# An infinite subsequence of random numbers in Kolmogorov sense

Is it possible to construct an infinite increasing sequence of random naturals (in Kolmogorov sense) that is a subsequence of another sequence? Ok, in general I suppose not, e.g. for prime numbers. But:

I want to prove that sequence $\{ax+b\}_{x\in\mathbb{N}}$ contains an infinite subsequence of random numbers. (This is, more-or-less, a statement in an exercise).

EDIT: The actual statement is to show that $\limsup\limits_{x\to\infty}\frac{C_U(ax+b)}{\log (ax+b)}=1$.

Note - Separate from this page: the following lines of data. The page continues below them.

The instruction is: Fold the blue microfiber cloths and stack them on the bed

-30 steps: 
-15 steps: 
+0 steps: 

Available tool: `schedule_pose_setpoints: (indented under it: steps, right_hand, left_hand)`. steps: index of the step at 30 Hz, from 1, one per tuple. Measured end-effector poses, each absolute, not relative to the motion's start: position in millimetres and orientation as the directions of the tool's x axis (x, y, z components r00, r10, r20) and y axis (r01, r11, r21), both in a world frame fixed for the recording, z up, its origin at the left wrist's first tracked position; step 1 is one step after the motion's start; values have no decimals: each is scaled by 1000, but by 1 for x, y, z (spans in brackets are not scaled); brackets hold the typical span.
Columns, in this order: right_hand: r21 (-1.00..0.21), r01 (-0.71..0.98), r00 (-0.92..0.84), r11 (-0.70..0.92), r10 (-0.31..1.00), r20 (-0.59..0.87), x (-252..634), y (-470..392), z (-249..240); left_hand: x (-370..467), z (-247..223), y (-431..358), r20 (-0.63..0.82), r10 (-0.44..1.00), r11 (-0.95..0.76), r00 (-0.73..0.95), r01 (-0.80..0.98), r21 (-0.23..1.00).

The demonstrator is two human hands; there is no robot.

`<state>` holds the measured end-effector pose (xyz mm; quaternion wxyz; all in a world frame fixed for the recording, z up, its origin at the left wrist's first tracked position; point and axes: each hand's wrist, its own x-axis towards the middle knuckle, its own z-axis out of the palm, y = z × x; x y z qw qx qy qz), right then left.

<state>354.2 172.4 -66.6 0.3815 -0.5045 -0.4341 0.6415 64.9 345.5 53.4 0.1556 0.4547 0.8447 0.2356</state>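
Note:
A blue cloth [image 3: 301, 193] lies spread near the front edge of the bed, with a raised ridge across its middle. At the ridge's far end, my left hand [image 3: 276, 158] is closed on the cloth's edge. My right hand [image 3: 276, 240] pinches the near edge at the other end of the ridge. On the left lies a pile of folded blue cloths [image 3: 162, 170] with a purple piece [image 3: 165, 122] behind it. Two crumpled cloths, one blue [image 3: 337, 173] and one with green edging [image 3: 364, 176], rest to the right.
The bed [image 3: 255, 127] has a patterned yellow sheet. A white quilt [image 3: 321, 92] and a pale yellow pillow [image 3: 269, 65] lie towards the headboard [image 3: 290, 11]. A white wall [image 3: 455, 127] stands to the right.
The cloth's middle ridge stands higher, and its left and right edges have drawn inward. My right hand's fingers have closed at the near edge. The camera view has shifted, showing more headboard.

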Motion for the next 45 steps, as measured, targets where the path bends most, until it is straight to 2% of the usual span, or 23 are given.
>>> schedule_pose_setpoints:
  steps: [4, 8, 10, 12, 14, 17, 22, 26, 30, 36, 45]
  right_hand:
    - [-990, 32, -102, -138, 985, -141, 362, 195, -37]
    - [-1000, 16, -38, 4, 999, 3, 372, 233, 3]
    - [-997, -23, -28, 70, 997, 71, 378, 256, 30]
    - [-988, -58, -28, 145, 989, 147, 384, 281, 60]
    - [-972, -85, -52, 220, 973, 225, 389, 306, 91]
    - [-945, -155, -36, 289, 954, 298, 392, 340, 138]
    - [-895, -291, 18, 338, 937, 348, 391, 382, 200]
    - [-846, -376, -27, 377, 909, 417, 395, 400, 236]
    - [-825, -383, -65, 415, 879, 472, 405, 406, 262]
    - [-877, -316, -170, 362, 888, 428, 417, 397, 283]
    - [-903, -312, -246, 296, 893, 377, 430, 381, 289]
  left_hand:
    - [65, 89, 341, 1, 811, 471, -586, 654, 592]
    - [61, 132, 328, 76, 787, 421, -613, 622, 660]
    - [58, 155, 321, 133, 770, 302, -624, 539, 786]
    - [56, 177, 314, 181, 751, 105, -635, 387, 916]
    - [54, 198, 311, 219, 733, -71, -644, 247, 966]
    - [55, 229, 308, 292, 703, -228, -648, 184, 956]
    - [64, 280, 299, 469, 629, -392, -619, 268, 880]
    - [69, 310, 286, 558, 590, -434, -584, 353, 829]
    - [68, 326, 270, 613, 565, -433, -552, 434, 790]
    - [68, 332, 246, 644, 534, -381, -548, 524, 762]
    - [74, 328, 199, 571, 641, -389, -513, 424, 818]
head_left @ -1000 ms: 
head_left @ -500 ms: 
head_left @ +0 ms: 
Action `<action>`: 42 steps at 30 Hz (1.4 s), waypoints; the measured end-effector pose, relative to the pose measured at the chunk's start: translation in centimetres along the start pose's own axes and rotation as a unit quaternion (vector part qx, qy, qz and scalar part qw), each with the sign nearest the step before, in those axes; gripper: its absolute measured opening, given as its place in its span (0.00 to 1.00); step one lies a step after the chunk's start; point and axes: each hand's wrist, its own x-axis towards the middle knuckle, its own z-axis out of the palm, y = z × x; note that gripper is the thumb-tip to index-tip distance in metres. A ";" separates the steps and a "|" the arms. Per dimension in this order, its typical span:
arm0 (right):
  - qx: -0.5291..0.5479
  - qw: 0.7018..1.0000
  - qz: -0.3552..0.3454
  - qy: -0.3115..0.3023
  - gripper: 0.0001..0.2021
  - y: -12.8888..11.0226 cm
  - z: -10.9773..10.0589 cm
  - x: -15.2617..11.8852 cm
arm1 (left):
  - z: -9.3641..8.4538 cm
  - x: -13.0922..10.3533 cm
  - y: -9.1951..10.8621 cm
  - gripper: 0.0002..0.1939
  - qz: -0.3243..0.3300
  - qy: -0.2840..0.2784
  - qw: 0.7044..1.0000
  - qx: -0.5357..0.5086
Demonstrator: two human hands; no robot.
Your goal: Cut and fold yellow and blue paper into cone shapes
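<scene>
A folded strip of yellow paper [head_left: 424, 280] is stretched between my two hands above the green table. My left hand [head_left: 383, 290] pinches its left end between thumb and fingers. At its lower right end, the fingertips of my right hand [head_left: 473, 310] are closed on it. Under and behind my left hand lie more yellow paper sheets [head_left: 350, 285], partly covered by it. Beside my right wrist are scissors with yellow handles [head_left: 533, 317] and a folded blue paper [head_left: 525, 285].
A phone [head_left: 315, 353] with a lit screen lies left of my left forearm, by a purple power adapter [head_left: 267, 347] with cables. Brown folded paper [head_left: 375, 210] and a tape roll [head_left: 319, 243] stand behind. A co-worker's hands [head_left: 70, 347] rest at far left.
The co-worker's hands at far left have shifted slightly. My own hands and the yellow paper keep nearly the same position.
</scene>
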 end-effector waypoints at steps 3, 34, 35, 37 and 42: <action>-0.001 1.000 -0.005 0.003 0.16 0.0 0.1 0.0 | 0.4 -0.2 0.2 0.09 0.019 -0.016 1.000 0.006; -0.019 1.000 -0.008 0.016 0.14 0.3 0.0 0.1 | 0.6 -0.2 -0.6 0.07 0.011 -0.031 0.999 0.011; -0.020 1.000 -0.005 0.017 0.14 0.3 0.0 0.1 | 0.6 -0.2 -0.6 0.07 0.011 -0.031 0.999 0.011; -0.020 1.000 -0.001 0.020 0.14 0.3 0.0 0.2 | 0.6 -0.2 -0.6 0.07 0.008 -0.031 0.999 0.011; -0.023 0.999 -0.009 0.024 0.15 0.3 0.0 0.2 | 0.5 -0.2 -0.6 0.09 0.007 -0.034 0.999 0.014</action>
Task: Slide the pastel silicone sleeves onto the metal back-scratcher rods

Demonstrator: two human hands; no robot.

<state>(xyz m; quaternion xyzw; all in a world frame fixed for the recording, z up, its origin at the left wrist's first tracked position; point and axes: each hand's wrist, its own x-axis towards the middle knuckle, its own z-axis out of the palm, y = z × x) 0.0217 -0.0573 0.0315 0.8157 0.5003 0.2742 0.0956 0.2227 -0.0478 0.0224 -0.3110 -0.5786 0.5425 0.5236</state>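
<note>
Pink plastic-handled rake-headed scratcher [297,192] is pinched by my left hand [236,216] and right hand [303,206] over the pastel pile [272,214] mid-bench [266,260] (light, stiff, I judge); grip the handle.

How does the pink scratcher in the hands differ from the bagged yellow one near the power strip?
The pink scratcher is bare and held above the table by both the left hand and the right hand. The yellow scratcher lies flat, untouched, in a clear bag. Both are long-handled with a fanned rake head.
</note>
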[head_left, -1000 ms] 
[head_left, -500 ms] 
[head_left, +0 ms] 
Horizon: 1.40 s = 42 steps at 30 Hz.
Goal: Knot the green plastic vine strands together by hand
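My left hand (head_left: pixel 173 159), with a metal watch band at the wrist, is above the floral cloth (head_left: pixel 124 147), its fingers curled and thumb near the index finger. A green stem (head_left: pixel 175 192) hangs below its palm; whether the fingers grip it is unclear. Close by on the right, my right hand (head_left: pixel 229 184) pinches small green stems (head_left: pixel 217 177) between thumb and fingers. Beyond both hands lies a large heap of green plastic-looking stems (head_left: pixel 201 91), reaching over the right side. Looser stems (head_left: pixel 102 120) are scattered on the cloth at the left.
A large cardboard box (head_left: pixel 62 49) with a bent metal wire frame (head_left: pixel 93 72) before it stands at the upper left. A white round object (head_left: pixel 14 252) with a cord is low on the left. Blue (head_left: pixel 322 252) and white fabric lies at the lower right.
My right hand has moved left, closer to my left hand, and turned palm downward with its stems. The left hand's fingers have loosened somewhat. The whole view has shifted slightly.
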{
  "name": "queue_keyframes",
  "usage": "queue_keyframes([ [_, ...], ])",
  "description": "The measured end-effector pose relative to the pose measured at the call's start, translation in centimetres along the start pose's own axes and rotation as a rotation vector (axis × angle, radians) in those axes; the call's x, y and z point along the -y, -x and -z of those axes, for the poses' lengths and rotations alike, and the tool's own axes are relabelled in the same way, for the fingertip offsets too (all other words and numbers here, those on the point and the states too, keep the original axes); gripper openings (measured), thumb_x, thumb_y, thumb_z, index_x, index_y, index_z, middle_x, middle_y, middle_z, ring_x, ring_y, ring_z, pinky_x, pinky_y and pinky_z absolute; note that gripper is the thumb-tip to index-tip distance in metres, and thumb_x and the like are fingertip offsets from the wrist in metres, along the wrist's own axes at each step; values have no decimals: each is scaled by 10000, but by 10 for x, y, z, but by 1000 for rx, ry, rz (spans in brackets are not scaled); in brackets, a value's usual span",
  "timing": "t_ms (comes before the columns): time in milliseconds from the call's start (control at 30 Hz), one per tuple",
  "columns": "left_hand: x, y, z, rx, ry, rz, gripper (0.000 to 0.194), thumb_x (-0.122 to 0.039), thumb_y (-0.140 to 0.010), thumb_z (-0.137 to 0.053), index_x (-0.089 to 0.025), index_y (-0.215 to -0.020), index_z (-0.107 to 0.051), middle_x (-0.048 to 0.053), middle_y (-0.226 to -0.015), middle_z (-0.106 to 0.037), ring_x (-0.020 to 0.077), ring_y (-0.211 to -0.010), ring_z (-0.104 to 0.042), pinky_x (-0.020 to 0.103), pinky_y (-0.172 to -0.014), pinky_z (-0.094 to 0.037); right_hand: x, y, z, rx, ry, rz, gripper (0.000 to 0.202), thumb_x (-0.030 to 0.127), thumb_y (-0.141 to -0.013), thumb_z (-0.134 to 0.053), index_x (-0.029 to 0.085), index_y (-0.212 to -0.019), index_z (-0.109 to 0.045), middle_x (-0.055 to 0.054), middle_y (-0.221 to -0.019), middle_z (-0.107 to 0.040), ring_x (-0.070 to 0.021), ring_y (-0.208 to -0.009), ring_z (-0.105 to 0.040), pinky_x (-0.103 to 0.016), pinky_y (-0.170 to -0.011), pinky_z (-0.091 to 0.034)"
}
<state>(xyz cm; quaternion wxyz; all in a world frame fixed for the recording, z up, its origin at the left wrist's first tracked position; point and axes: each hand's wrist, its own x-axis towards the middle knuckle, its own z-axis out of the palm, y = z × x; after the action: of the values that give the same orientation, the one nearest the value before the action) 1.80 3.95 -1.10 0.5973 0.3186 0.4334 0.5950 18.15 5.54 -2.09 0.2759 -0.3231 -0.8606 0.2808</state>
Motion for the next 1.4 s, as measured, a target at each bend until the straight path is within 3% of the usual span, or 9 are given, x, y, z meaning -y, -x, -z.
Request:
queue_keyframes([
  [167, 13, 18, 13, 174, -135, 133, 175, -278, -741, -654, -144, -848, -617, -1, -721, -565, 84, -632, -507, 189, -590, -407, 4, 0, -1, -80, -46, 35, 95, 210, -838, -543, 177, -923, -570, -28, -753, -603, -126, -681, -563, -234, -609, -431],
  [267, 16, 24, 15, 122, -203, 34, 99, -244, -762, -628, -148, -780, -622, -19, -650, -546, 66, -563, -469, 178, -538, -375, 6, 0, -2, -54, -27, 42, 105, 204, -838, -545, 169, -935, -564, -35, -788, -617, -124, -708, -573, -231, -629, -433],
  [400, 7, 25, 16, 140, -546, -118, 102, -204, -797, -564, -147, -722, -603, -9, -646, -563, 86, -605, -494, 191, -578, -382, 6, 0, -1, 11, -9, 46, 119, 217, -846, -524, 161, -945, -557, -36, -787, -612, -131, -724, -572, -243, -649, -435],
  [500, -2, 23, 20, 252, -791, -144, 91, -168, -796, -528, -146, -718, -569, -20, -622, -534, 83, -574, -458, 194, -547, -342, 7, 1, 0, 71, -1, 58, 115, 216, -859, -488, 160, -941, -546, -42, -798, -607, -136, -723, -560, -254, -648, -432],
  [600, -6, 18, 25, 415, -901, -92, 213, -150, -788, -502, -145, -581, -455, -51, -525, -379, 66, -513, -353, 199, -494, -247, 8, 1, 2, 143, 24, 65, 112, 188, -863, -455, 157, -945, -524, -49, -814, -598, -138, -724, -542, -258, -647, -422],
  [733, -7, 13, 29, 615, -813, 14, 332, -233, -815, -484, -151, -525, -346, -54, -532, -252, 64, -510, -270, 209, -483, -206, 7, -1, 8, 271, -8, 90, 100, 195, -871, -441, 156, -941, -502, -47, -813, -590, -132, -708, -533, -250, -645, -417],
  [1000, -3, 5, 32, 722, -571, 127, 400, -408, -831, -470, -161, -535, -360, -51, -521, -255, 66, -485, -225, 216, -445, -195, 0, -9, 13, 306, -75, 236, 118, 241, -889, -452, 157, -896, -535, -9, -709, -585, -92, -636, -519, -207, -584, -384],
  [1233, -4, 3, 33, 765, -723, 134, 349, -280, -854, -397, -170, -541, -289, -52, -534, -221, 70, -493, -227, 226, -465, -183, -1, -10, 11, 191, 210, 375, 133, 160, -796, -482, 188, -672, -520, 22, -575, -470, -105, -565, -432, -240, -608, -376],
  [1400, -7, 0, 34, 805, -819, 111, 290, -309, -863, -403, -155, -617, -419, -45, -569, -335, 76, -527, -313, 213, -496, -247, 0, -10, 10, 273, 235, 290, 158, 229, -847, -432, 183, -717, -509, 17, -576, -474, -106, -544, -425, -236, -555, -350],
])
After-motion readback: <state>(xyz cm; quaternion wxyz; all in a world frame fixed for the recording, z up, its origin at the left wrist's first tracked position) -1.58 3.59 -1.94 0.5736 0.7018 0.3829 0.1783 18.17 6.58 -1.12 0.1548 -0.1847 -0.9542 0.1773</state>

I believe the existance of infinitely many random numbers in general, stems from the fact that for a given $k$ we have $|\{x\in\{0,1\}^k: C_U(x)< k\}|< 2^k$ because there are less binary strings of length $\leq k-1$ which may represent input to $U$. So no matter how large a binary representation, we can always find a random number with such a representation (in terms of its length). So, assuming longer $x$ means larger number it represents, we have infinitely many random numbers.

But what about here? We'd want those numbers to be of very specific form. Is there a way to do that? Could you give me a hint?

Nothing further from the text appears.